Bussiness
Estate on the Blackwater upriver from James Dyson goes on sale for €12m
The chance to buy a Munster sporting estate, upriver of one of Britain’s richest men and now Irish landowner, billionaire James Dyson, has come to market this week, with a €12 million price tag.
At just a fraction of the €35m sum Dyson paid for the river-fronting Ballynatray Estate near Youghal earlier this year, Fortwilliam Estate has just been listed for sale.
The period home and guest cottages on 390 acres with salmon fishery near Lismore is one of the top River Blackwater estates on a stretch of the 100-mile long river, with grandeur bookmarked by Michael Flatley above Fermoy at Castlehyde, and closer to the sea on the Cork-Waterford border now by James Dyson’s Ballynatray.
Dyson, whose wealth is put at over €20bn and who owns over 35,000 acres in Britain, France and now Ireland, is already doing major upgrade works on Munster’s 850 acre Ballynatray Estate: his off-market purchase is recorded at €29m on the Price Register, and put at €35m to as much as €40m when the full amount of land is added in.
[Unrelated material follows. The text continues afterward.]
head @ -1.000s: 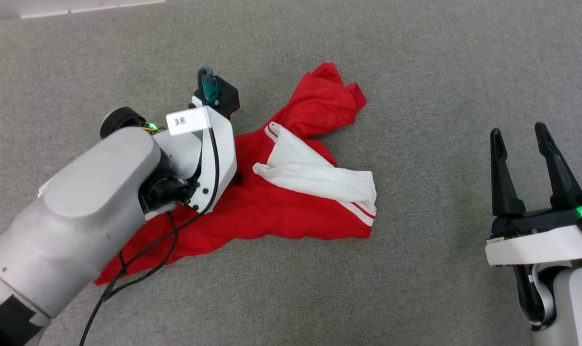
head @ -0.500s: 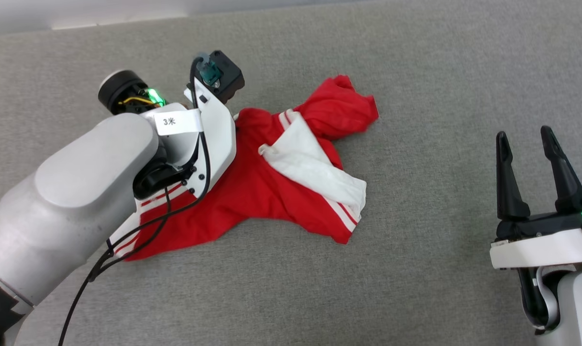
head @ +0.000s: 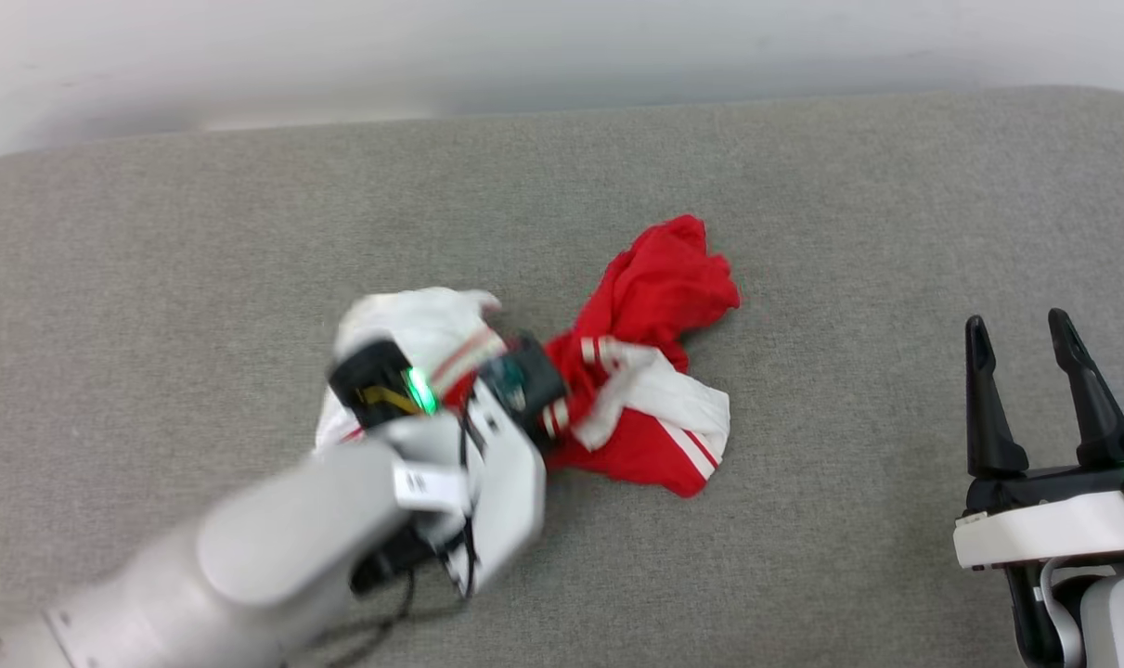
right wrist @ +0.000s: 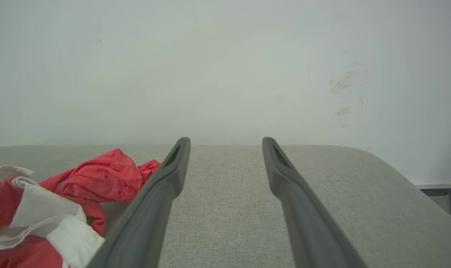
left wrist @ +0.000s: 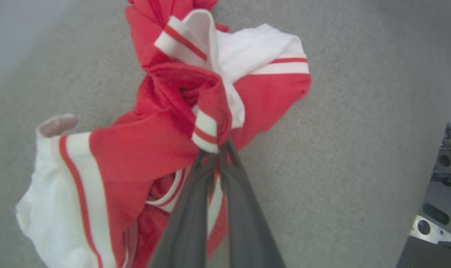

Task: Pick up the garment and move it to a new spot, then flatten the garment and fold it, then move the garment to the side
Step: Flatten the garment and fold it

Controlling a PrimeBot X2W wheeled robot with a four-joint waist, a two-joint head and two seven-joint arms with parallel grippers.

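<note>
- Left pincer [left wrist: 215, 150] pinching the garment [left wrist: 143, 141] by its striped trim, bunched mid-surface [head: 849, 204].
- Right pincer [head: 1021, 339] spread wide, idle.
- Thin pinch: trim could slip free when lifted.

Light is coming in flat and even across all three views, no glare, shadows barely showing: just a soft one sitting under the garment [head: 659, 390]. Head view is smearing my left arm [head: 292, 547] and the cloth beside it, while my right gripper [head: 1016, 320] is reading sharp. Left wrist view is running soft, with the fingers [left wrist: 188, 223] of my left gripper [left wrist: 219, 147] defocusing near the lens. Right wrist view is bowing the grey surface [right wrist: 225, 208] at its far edge.
</note>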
Locals report skilled work and professional crews (all sworn to secrecy via non-disclosure agreements) driving in and out, as well as frequent weekend helicopter visits by Ballynatray’s mega-wealthy owners.
Their purchase is Ireland’s largest-ever residential property purchase; it’s unclear if it is for the current scions of the Dyson fortune, entrepreneurial inventor Sir James Dyson and his wife Deirdre, or for the next generation in the family, with three adult offspring, two sons and a daughter.
That huge deal has the virtue of making the asking price on the upriver Fortwilliam Estate look cheap.
Fortwilliam’s 10,000 sq ft, dated to the 1830s, was designed by architects, the Pain brothers, who did Ashford and Dromoland castles.
It also comes with four guest cottages; excellent land; woodland walks; and, 2.5 miles of valuable, double-bank salmon fishing.
It’s offered in two lots, totalling €12m, by joint agents Knight Frank, and Munster specialist Michel H Daniels, who sold the estate to its current family owners, originally from Wales, and with a knight of the British realm in the family background, back in 2012 for between €7m and €8m.
Fortwilliam is just upriver of Lismore Castle, owned by the Duke of Devonshire, who also owns England’s Chatsworth House and 30,000 acres in England.
By coincidence, or by design, the Fortwiliam Estate gets launched the very day when Lismore’s Blackwater Valley Opera Festival has an 8pm performance titled “Of Emperors, Kings and Queens.”
As attendees sing the praises of Lismore’s Tudor revival-style Fortwilliam, they may also now add “Tycoons” to the title.